Additionally, Amazon aims to convince customers to share their personal documents, emails, and calendar access with Alexa+, so that its AI can become a sort of hub for managing events at home, from children’s school vacations and soccer schedules to doctor’s appointments and other things families need to remember — like when the dog got its last rabies shot, or what day the neighbor’s backyard barbecue is.

This is an area where Amazon will need to expand, as it doesn’t have its own productivity suite or the wealth of personal data that competitors like Google already have for their own customers. Instead, Amazon relied on tools to upload and download files to Alexa+ so its AI could track them. This too will now be a feature available on Alexa.com, and the information you share can be displayed on the Echo Show screen, where it can also be managed.

This ability to manage a family’s personal data could be Alexa’s biggest selling point, if it succeeds.
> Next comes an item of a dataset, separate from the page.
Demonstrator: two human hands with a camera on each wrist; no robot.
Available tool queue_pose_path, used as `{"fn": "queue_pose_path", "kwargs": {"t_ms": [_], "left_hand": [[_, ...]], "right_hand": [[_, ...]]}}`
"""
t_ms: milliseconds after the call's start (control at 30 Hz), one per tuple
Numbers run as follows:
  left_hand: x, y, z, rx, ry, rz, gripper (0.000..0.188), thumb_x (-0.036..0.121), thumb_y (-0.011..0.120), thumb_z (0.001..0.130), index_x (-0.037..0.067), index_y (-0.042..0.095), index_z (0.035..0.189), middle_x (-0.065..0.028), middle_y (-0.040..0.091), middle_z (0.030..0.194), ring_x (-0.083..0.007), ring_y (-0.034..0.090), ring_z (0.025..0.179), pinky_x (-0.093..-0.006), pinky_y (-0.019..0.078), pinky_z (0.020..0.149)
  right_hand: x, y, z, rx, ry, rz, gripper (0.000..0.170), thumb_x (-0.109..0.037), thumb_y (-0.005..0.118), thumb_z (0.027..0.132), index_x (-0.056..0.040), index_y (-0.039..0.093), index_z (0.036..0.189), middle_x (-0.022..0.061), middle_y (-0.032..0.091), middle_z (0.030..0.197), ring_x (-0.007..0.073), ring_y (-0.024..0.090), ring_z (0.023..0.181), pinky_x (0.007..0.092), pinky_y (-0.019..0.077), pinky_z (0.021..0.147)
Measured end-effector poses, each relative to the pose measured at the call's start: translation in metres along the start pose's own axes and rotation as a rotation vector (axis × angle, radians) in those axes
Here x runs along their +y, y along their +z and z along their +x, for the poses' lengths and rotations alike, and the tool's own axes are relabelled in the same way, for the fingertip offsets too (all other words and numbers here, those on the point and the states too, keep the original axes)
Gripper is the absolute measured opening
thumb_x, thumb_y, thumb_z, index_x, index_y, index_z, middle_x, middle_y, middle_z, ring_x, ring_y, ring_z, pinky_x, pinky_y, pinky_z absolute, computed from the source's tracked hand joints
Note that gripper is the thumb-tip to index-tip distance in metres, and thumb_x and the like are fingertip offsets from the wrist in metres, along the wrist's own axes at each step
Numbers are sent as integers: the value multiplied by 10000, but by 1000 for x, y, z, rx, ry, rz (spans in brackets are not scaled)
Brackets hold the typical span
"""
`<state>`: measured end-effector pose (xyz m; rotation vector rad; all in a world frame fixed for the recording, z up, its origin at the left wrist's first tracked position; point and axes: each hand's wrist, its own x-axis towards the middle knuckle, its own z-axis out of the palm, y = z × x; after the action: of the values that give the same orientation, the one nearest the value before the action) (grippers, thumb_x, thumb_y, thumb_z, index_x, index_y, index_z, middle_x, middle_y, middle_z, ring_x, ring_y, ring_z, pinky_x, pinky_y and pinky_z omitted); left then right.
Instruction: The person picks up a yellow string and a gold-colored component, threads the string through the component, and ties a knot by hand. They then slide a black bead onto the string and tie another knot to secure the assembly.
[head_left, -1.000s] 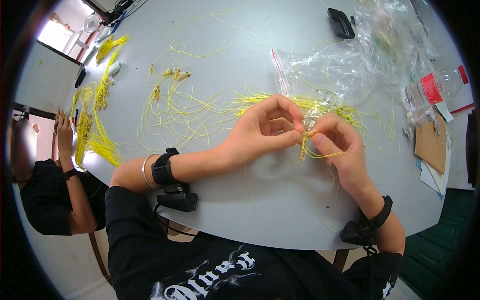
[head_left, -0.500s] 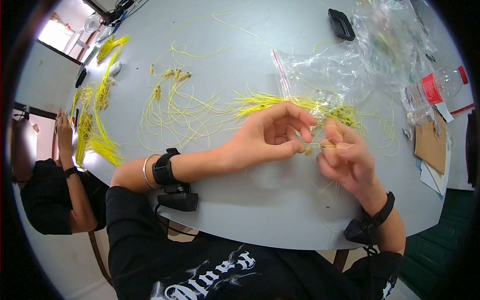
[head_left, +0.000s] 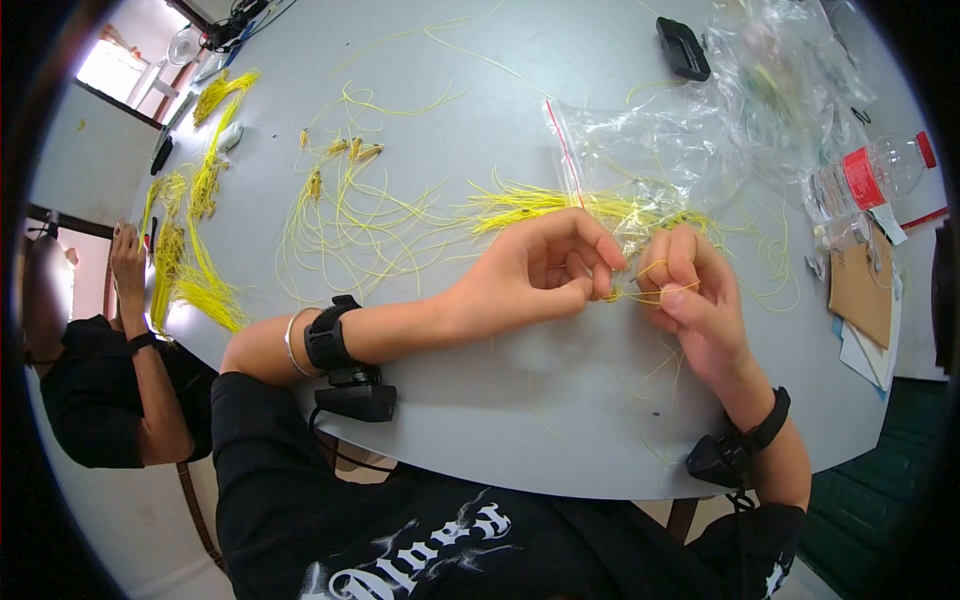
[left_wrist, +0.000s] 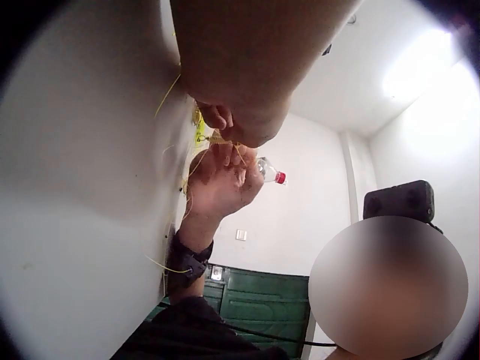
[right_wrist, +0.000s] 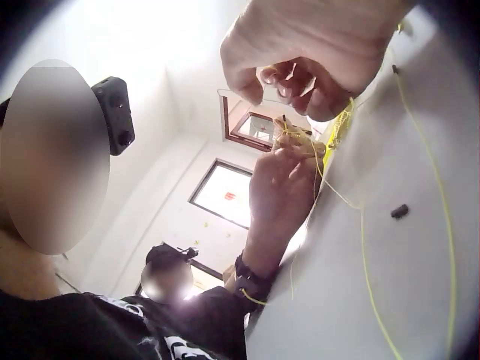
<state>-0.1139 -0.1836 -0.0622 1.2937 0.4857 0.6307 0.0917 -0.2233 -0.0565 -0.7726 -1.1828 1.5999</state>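
In the head view my left hand (head_left: 550, 265) pinches a small yellowish coiled piece with thumb and forefinger, its body mostly hidden by the fingertips. The left wrist view shows the coiled piece (left_wrist: 216, 139) between the two hands. My right hand (head_left: 697, 295), close beside it, pinches thin yellow line (head_left: 648, 293), which runs across to the left fingertips. A loop of that line crosses the right forefinger. Just beyond both hands lies a bundle of yellow lines (head_left: 515, 205), partly under a clear zip bag (head_left: 640, 140).
Several brown-gold pieces (head_left: 355, 150) with loose yellow lines lie to the left. Yellow bundles (head_left: 205, 290) are at the far left, near another person (head_left: 120, 400). On the right are a plastic bottle (head_left: 865, 178), a brown envelope (head_left: 862, 290) and a black tray (head_left: 682, 47).
My right hand has shifted slightly right, turned over and come back upright, drawing the line out from the left fingertips. The left hand has moved slightly and now covers most of the coiled piece.
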Motion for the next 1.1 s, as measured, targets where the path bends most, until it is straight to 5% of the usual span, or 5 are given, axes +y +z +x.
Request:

“Seventy-six percent of what customers use Alexa+ for no other AI can do,” says Daniel Rausch, vice president of Alexa and Echo at Amazon, in an interview with TechCrunch. “And I think that’s a really interesting statistic about Alexa+ for two reasons.

He continues: “First, because customers rely on Alexa to make unique things. You know, you can send a photo of an old family recipe to Alexa, then talk about the recipe while you cook it in your kitchen, replace the ingredients with ones you have at home, and finish the job.”

But it notes that another 24% use Alexa to do things that other AIs can do – this could indicate that they are shifting more of their AI use to Alexa+.

Image credits:Amazon

Alexa.com will initially only be available to Early Access customers who sign in with their Amazon account. Amazon has been rolling out early access regularly since its Alexa+ debut early last year.

Rausch tells us that more than 10 million consumers now have access to Alexa+ and that they have two to three times more conversations with Alexa+ than with the original Alexa assistant. Concretely, they shop three times more with Alexa+ and use recipes five times more than before, he says. Large smart home customers also use Alexa+ 50% more for smart home control, compared to the original Alexa.

However, on social media and online forums, there have been complaints about Alexa+ hiccups and errors. But Rausch believes complaints are overrepresented online. He says the number of people who disengage from the Alexa+ experience after trying it averages in the single digits, or “actually… almost none.”

“Ninety-seven percent of Alexa devices support Alexa+, and we now see customers using it across all these years and generations of devices,” Rausch adds. “We support all of Alexa’s original capabilities, carrying over the tens of thousands of services and devices that Alexa has already integrated with into the Alexa+ experience.”